The Defense Human Resources Activity (DHRA) is a United States Department of Defense (DoD) Field Activity chartered to support the under secretary of defense for personnel and readiness (USD(P&R)). The scope of DHRA's mission is very broad, giving the USD flexibility to explore and field new technologies and programs that benefit warfighters, their family members, as well as DoD civilians.

DHRA programs impact the delivery of benefits, readiness, force protection, and the detection and elimination of fraud. DHRA provides support and services that improve the efficiency, productivity, and quality of life throughout the department.

Leading the way for a number of key DoD Components and programs, DHRA is the trusted source for:

- General management and direction on a wide variety of human resource matters
- Budgetary support and management
- Guidance on civilian personnel policy, professional development programs, and personnel security
- Program support in the benefits, readiness, and force protection areas
- Management, research, and analysis of manpower data
- Guidance on overall effectiveness, efficiency, and productivity of personnel operations
- Guidance and information on Common Access Card (CAC) issuance and procedures
- Strategic direction of requirements related to language and regional expertise
- Oversight of the capability of the DoD to respond to the needs of victims of sexual assault
- Operation, consolidation, and management of commercial travel for the DoD

== DHRA Organizations ==
There are multiple organizations in the DHRA including the office of the director, the office of the comptroller, human resources, facilities and security, office of the general counsel, equal employment opportunity, office of small business programs, and strategic plan and initiatives.
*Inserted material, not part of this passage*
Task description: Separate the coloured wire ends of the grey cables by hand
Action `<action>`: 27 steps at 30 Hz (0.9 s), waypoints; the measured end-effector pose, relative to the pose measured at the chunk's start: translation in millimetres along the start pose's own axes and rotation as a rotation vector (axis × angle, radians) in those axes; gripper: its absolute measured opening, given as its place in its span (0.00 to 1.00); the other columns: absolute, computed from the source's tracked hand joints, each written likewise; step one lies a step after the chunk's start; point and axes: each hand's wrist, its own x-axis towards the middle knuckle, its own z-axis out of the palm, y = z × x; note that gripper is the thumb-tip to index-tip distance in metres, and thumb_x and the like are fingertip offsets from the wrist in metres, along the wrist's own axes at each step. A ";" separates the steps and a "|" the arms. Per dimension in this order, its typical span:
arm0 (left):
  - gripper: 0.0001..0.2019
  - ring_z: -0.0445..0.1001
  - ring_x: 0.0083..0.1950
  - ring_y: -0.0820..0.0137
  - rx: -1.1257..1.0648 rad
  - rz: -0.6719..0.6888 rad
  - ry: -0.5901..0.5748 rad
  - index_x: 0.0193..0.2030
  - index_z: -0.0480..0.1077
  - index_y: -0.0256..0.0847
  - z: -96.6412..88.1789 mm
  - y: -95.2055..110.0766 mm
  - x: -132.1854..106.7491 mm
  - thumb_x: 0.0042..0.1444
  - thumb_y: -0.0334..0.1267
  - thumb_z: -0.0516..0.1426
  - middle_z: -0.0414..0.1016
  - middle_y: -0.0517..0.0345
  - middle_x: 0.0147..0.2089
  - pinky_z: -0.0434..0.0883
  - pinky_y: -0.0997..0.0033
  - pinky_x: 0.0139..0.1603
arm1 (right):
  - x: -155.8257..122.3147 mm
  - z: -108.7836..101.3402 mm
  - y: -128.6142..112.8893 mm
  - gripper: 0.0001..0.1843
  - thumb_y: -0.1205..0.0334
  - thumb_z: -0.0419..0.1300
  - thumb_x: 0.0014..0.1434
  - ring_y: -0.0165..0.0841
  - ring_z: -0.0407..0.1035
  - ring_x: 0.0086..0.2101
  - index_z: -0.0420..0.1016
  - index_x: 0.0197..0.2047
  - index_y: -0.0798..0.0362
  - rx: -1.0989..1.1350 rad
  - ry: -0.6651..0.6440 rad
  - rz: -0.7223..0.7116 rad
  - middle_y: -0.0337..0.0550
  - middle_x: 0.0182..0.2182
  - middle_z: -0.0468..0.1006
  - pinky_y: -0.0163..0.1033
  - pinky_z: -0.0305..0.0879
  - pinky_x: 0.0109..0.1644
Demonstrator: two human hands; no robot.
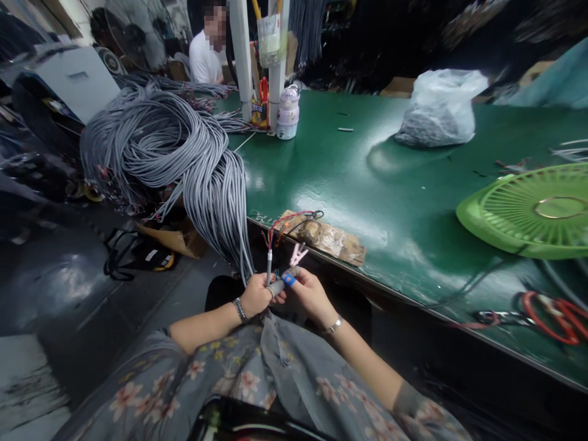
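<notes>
My left hand (pixel 258 295) is closed round a grey cable (pixel 269 264) that stands upright, with red and dark inner wires fanning out of its top end. My right hand (pixel 309 293) is closed beside it, its taped fingertips pinching at the same cable end, one finger wrapped in blue tape. Both hands are held below the front edge of the green table (pixel 349 184), in front of a hanging bundle of grey cables (pixel 220 196). A pink clip (pixel 298 252) sits just above my hands at the table edge.
A piece of brown cardboard (pixel 335 240) with wire ends lies on the table edge. A green fan grille (pixel 533 211) lies at right, red-handled scissors (pixel 546 315) near it, a plastic bag (pixel 438 110) farther back. A person in a white shirt (pixel 204 58) sits beyond a pink-and-white bottle (pixel 288 113).
</notes>
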 end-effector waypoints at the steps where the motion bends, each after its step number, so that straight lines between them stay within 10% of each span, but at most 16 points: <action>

Other larger organizations in the DHRA are the Defense Equal Opportunity Management Institute (DEOMI), the Defense Civilian Personnel Advisory Service (DCPAS), the Defense Manpower Data Center (DMDC) and the Defense Personnel Analytics Center (DPAC), which is made up of the Office of People Analytics (OPA) including the Joint Advertising Marketing Research & Studies (JAMRS) and the DoD Office of the Actuary.